= 1953 Cook Islands general election =

General elections were held in the Cook Islands in 1953. The elections took the form of an election to Rarotonga Island Council, whose sole European member also automatically became the only elected member of the Legislative Council.

==Electoral system==
The Cook Islands Legislative Council consisted of ten members elected by island councils (four from Rarotonga and six from smaller islands), ten civil servants appointed by the Governor-General of New Zealand (the Chief Medical Officer, the Director of Agriculture, the Education Officer, six Resident Agents and the Treasurer) and the Resident Commissioner, who was president of the council.

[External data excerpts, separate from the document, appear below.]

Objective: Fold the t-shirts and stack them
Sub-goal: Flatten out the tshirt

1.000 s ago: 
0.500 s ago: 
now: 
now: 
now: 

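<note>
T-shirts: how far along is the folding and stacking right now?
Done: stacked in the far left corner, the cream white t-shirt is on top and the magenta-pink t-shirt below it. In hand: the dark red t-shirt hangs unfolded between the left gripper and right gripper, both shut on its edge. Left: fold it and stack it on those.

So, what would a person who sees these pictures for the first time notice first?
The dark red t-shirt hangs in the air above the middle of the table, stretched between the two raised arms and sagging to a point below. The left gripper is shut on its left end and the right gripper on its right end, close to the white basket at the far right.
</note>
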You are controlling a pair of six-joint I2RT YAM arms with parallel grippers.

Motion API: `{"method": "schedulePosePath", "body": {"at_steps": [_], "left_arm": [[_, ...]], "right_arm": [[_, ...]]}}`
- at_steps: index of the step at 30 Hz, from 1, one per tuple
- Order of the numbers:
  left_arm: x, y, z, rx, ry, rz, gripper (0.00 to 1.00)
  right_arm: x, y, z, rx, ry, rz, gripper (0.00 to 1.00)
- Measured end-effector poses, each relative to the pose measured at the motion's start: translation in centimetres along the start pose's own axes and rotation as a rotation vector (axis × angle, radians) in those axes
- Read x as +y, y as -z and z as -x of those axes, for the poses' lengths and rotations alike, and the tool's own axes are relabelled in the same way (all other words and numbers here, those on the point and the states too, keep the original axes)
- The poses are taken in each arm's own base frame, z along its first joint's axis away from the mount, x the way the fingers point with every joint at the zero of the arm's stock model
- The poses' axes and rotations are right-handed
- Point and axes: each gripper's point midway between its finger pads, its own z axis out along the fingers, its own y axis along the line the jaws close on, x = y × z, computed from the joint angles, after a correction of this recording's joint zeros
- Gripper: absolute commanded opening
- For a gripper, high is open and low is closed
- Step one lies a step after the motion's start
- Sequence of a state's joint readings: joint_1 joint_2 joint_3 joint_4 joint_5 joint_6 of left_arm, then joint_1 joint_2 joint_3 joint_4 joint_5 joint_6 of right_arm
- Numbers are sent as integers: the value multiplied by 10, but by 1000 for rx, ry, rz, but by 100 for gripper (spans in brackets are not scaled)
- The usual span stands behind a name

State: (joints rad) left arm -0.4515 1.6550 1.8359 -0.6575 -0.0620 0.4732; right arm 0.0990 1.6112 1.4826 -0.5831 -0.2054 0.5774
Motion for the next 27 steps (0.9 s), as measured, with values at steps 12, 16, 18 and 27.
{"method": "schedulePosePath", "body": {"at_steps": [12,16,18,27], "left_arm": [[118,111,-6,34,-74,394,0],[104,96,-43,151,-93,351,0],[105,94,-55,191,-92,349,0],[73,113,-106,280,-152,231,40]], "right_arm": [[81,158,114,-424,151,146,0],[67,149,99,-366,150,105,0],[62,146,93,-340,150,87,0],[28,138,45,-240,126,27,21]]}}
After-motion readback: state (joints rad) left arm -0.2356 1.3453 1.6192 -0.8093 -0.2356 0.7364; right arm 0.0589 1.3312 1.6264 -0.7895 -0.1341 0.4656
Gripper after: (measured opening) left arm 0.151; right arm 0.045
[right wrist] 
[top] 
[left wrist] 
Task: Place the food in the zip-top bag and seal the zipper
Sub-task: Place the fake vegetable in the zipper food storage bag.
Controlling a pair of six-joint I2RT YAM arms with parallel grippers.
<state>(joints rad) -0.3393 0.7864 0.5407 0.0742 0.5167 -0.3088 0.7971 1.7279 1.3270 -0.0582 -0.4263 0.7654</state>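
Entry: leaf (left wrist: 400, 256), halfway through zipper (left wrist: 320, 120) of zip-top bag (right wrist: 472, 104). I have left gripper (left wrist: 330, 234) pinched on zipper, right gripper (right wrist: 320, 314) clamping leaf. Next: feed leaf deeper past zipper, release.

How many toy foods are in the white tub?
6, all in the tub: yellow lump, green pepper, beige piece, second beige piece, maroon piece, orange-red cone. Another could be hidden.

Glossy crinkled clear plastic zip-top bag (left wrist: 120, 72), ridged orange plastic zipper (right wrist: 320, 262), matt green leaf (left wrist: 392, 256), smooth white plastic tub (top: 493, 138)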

The sole European member of Rarotonga Island Council automatically became the island's representative in the Legislative Council, and was the only member of the Legislative Council to be directly elected.

Elections to Rarotonga Island Council were held every three years, with the six Cook Islander members elected from single-member constituencies based on the land survey districts, and the European member from the entire island.

==Results==
Incumbent MLC Willie Watson was defeated by Henley McKegg. This was attributed by Pacific Islands Monthly to Watson's criticism of the colonial administration, as more than half of the registered voters were civil servants or their partners.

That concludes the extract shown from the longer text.